From Both Sides Now: Looking at Contracts Through a Post-Pandemic Lens
August 03, 2020 —
Lori S. Smith - White and WilliamsA little over a year ago, I wrote a blog post about the danger of relying on precedent. Now, more than ever, clients and their advisors need to revisit contract forms on which they may have been relying for years. While many of us have lived through times that required certain adjustments in how we viewed contractual obligations — recessions, wars, oil embargoes, natural disasters, 9/11 — none of these events had the widespread and long-lasting impact that the current COVID-19 pandemic is having. None of these events shut down the U.S. economy and impacted global supply chains across every industry in the manner we are now experiencing.

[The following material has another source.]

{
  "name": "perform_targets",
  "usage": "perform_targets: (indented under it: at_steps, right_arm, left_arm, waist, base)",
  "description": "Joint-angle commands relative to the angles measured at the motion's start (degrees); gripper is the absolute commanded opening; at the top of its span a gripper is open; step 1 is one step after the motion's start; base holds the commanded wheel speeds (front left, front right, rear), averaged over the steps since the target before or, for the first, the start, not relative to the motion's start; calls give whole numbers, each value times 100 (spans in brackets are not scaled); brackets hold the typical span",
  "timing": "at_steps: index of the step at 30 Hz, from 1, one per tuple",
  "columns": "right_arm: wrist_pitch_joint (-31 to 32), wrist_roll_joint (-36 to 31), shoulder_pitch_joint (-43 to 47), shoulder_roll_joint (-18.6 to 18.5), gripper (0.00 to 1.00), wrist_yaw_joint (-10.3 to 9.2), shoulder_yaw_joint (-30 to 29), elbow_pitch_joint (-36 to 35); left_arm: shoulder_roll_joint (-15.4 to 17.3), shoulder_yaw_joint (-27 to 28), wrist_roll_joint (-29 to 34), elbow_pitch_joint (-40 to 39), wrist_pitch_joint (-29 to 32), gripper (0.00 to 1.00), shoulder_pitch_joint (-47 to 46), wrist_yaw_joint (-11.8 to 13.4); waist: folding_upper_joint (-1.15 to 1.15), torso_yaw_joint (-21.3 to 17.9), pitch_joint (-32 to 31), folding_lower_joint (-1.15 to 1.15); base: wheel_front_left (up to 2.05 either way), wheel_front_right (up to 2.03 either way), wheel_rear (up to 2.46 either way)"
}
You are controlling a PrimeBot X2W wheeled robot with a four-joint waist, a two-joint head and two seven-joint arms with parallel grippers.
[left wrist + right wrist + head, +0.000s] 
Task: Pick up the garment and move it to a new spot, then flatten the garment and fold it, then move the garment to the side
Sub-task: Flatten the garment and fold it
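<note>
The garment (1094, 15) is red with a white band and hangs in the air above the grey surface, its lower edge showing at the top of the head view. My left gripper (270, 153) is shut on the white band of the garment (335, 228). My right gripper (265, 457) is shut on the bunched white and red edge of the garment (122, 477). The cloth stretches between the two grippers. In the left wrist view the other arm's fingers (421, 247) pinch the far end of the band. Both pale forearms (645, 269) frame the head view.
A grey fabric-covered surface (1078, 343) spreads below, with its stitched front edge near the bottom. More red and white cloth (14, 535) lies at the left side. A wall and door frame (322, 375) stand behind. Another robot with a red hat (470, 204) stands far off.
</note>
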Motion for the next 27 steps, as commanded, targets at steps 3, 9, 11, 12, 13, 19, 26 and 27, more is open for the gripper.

With this in mind, there is a need to figure out what the “new normal” will look like for contract negotiations in a post-pandemic world. Business professionals need to now anticipate more widespread disruption than we could have ever before imagined. It isn’t just force majeure clauses or material adverse effect provisions, as these will likely add pandemics and government shutdowns to their ever-growing list of contemplated risks, if they were not already expressly covered. And it is not clear, at least in the near-term, whether a resurgence or mutation of COVID-19 or the emergence of another virus can truly be seen as unforeseeable in a post-COVID world. The issues are much more fundamental to the approach that parties may take in negotiating contracts. Commercial contracts between purchasers, vendors, distributors, licensors and licensees will need to evaluate allocation of risk from both sides and come to a new happy medium that all can live with in an ever-evolving world. While parties should review their standard contracts in their entirety, some key provisions to think about include:
- Length of the contract and exclusivity. Depending on which side you are on, you may want to reconsider a long-term arrangement that ties your company to a particular vendor or distributor. Supply chain disruption can have a seriously detrimental impact on your business. Are requirements contracts where a particular supplier is required to make available all of your needs for a certain good or service really the best arrangement for your business? What about take or pay arrangements where you are obligated to which are common in certain industries pay a minimum amount or a penalty to a supplier whether or not you actually purchase the contemplated volume of goods ? Do you really want to be tied up in an exclusive arrangement, or do you need flexibility to maintain secondary or tertiary sources of supply? Do you want to provide a licensee with an exclusive right to your technology (even within a limited field of use or industry sector)?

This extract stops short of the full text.